**Exercise goal:**
The "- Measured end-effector" line through the end of the listing below is what to set down, word for word, and nothing else.

**Data:**
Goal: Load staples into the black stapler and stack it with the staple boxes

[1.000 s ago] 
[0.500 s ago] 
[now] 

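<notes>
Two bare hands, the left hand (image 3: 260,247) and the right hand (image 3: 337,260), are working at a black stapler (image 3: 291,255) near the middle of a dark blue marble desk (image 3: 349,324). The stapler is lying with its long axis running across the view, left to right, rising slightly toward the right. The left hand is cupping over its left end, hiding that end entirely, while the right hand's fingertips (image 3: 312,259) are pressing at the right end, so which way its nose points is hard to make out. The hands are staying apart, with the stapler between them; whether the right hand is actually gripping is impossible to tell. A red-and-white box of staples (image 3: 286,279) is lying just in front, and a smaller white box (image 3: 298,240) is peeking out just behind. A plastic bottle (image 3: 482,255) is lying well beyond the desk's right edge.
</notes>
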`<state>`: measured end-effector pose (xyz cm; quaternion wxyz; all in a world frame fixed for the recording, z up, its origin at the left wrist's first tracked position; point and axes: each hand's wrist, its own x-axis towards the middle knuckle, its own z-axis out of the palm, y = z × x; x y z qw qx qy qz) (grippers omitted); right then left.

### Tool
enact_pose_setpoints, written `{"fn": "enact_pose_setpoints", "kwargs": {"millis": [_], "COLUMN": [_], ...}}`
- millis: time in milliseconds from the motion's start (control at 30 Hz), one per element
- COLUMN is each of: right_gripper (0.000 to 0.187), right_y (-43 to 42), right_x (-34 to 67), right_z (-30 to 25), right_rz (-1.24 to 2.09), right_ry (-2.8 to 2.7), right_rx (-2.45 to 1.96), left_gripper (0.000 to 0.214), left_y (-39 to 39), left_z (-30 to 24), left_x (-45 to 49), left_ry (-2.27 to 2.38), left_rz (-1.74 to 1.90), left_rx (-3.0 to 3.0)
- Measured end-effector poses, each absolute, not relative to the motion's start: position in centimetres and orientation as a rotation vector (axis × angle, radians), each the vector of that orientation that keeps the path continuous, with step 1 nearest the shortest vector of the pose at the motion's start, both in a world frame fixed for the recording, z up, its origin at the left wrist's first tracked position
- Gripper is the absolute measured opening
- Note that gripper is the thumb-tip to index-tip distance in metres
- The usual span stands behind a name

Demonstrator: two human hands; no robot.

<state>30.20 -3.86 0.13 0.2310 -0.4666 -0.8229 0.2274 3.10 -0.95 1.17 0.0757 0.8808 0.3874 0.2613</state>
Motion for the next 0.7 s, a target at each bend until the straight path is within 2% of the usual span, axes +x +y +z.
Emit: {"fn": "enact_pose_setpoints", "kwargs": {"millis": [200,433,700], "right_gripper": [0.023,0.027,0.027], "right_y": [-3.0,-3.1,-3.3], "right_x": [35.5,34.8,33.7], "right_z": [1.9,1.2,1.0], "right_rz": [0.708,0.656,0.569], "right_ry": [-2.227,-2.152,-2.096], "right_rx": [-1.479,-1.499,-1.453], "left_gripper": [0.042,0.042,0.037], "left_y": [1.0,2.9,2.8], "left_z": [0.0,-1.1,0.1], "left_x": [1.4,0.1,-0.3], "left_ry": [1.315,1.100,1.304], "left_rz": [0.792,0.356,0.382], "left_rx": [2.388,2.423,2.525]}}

**Response area:**
- Measured end-effector poses, each absolute, not relative to the motion's start: position in centimetres and orientation as a rotation vector (axis × angle, radians), each the vector of that orientation that keeps the path continuous, with step 1 nearest the shortest vector of the pose at the motion's start, both in a world frame fixed for the recording, z up, its origin at the left wrist's first tracked position
- Gripper is the absolute measured opening
- Note that gripper is the thumb-tip to index-tip distance in metres
- The usual span stands behind a name

Demonstrator: two human hands; no robot.

<state>30.20 -3.86 0.13 0.2310 -0.4666 -0.8229 0.2274 3.10 -0.95 1.17 0.0757 0.8808 0.3874 0.2613</state>
Motion for the next 0.7 s, a target at each bend until the straight path is within 2% of the usual span, axes +x +y +z.
Emit: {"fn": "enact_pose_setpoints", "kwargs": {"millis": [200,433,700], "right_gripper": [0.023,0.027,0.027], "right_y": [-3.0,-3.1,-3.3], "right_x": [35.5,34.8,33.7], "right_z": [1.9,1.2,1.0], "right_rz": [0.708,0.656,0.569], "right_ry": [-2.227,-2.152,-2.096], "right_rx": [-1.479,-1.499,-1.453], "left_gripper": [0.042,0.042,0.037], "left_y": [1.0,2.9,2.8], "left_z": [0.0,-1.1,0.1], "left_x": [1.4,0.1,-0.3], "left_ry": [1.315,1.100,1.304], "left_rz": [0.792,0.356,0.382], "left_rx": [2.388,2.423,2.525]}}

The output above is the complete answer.